One of Graves’ early major commissions was the Fargo-Moorhead Cultural Center Bridge, which he was awarded in 1977. To commemorate their centennial, and usher in a new era of cultural community building, the twin cities of Fargo, North Dakota and Moorhead, Minnesota had solicited proposals for a complex that would span the Red River that flows between them. The ambitious project was to include an art museum, a concert hall, public radio and television stations, and a history museum.   Graves’ proposal, now an early icon of postmodern design, featured rich allusions to Classicism, and had its origins in earlier drawings, such as a referential sketch of the Fontaine de Marie de’ Medicis featuring water spilling from a tipped vase.

Sketch of detail from Fontaine de Marie de Medicis as published in Michael Graves, buildings and projects, 1966-1981. New York: Rizzoli, 1982.

Sketch of detail from “Fontaine de Marie de Medicis” as published in Michael Graves, buildings and projects, 1966-1981. New York: Rizzoli, 1982.

Graves’ design features a palette of blue and terra-cotta,  as seen below in this detail from one of his definitive drawings. The palette positions the bridge complex as an extension of earth emerging between water and sky. In the center, Graves placed a voided keystone, transformed into a series of windows, which symbolically joined the two cities by placing the focus on the shared river. Graves described this void as a scupper, “which collects the sky and replenishes the river below through a waterfall which issues from its base.”[4] The columns of the structure have been displaced from their traditional positions at the sides of arches. A central “column” is formed featuring the waterfall as a shaft and the window of light as its capital.
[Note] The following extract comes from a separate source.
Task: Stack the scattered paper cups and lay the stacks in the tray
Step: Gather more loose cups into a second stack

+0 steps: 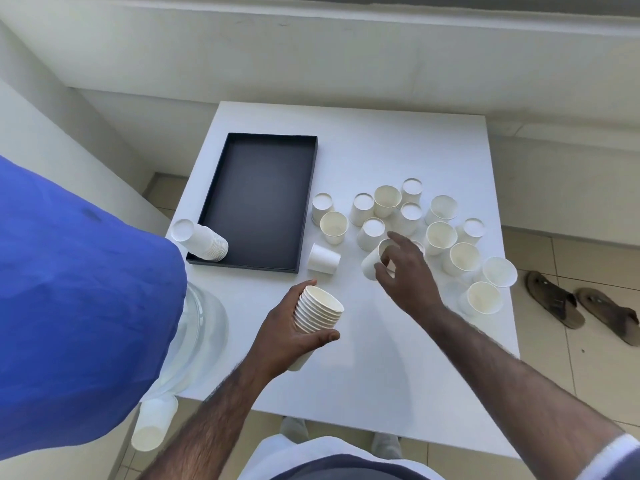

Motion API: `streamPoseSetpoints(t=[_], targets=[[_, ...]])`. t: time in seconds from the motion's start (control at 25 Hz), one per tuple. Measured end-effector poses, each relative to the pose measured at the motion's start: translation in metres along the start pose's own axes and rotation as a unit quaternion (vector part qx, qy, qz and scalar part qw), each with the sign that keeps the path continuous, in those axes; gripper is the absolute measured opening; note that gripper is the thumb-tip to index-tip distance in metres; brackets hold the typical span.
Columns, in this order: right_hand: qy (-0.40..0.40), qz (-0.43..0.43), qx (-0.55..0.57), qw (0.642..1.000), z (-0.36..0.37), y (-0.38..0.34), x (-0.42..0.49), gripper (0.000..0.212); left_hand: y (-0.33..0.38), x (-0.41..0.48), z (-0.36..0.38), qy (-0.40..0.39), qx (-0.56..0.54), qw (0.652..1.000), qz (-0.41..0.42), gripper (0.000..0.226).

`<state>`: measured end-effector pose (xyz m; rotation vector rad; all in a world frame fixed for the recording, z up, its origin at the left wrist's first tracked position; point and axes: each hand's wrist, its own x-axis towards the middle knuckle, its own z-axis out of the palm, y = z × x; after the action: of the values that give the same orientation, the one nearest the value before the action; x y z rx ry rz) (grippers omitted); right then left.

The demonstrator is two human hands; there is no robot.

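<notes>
My left hand [291, 327] grips a stack of white paper cups [318, 311], mouths facing up and to the right, above the white table's front. My right hand [407, 271] pinches a single tilted cup [372, 261] by its rim among the scattered cups. Several loose cups [440, 237] stand upright or upside down to the right of the black tray [263, 202]; one cup [323, 259] lies on its side near the tray's front right corner. A finished stack [204, 239] lies in the tray's front left corner, partly over its edge.
The white table [381, 358] stands against a pale wall. A blue sleeve [79, 306] fills the left side. Another cup stack [154, 427] and a clear jug [204, 327] sit low at the left. Two sandals [581, 306] lie on the tiled floor to the right.
</notes>
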<state>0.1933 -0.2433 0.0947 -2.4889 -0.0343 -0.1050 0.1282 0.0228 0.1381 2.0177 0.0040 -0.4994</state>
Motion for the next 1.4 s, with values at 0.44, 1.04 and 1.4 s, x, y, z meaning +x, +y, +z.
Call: streamPoseSetpoints(t=[0.44, 1.04, 1.4], targets=[[0.058, 0.125, 0.327, 0.935, -0.049, -0.056, -0.094, 0.045, 0.032, 0.003, 0.044, -0.081, 0.058, 0.994, 0.043, 0.099], [-0.086, 0.074, 0.290, 0.950, -0.057, -0.031, -0.152, 0.072, 0.069, 0.002, 0.095, -0.134, 0.062, 0.984, 0.097, 0.077], [0.012, 0.155, -0.265, 0.952, -0.060, 0.142, -0.117, 0.033, 0.052, -0.012, 0.102, -0.132, 0.091, 0.985, 0.061, 0.092]])
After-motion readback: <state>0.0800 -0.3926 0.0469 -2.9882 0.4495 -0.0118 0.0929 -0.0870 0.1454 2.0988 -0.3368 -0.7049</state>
Detail of Fargo-Moorhead Cultural Bridge by Michael Graves

Detail from Drawing, Fargo-Moorhead Cultural Center Bridge (South Elevation) Preliminary Study, 1979; Designed by Michael Graves; 1980-4-1. Collection of Cooper Hewitt, Smithsonian Design Museum.

When the Fargo-Moorhead proposal was revealed, Ada Louise Huxtable, the formidable architecture critic of the New York Times, wrote of Graves’ winning submission that it was “probably one of the most beautiful architectural drawings of recent times.” The project was “the sort of work that sends the viewer away with the sense that some kind of breakthrough is being made.”[5]
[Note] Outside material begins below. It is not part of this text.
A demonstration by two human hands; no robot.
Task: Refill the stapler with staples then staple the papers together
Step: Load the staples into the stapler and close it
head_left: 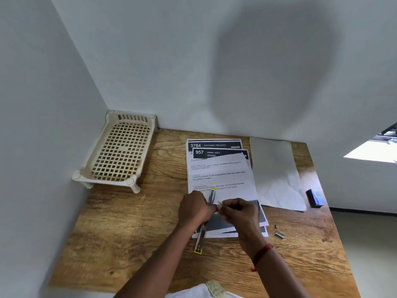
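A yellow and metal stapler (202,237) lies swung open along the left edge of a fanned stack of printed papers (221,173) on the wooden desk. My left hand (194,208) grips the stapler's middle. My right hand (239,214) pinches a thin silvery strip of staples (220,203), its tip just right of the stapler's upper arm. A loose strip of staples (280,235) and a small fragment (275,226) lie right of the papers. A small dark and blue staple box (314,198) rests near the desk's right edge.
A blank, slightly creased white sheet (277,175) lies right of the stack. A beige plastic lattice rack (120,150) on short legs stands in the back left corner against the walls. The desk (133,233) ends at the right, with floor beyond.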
Graves’ design was never built. In 1978, 53% of Fargo’s voters opposed funding of the project,[6] and an attempt by the city of Moorhead to build the proposed interpretive center on one side of the river subsequently failed.
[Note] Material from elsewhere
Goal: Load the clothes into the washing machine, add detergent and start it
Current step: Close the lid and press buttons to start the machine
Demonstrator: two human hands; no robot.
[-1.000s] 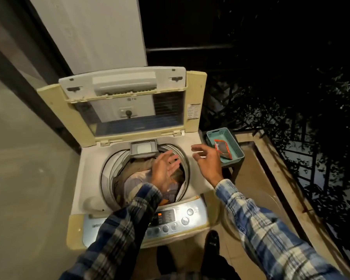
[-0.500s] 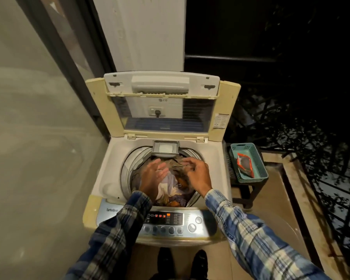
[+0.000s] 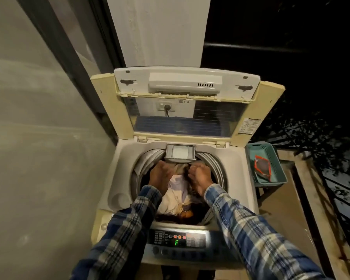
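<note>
Night balcony, grey wall (image 3: pixel 38 138) at frame left. Centre: top-loading washing machine (image 3: pixel 117 178), lid (image 3: pixel 185 85) raised, drum holding clothes (image 3: pixel 178 190). In drum: left hand (image 3: pixel 160 176) and right hand (image 3: pixel 200 176), fingers curled, grasping clothes. Right edge: teal basket (image 3: pixel 279 174) containing red-edged pouch (image 3: pixel 262 166).

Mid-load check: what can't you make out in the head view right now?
All head view.
Fingertips of left hand and right hand: curled under, buried in clothes; grip unclear.
Control panel labels: too small, blurred.
Pouch in teal basket: dim, print unreadable.
Drum below the clothes: covered.
</note>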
Although it exists only through drawings, the Fargo-Moorhead Cultural Center Bridge remains one of Michael Graves’ most enduring projects.  Graves’ design, with its aspirations of uniting communities through art and culture and its occupation of space balanced between earth, water and sky, comes to lyrical fruition on the page.  It is a reminder of a maxim Graves repeated over and over: “drawings express the interaction of our minds, eyes, and hands.” The act of drawing “allows us to speculate about ideas, a good sign that we’re truly alive.”[7]

 

Caitlin Condell is the Assistant Curator in the Department of Drawings, Prints & Graphic Design at Cooper Hewitt, Smithsonian Design Museum.

 

[1] Michael Graves, “Architecture and the Lost Art of Drawing,” The New York Times, September 1, 2012.

[2] Michael Graves, “Referential Drawings,” JAE 32, no. 1 (September 1, 1978): 24–27; Michael Graves, “The Necessity for Drawing: Tangible Speculation,” Architectural Design (June 1977).

[3] Graves, “Architecture and the Lost Art of Drawing.”

[4] Graves, Michael, et. al. Michael Graves, buildings and projects, 1966-1981. New York: Rizzoli, 1982. p. 111.

[5] Ada Louise Huxtable, Architecture, Anyone? (New York: Random House, 1986), 67–68.

[6] “A Bridge Too Far,” Architect Magazine, accessed March 16, 2015, http://www.architectmagazine.com/urban-design/a-bridge-too-far.aspx.

[7] Graves, “Architecture and the Lost Art of Drawing.”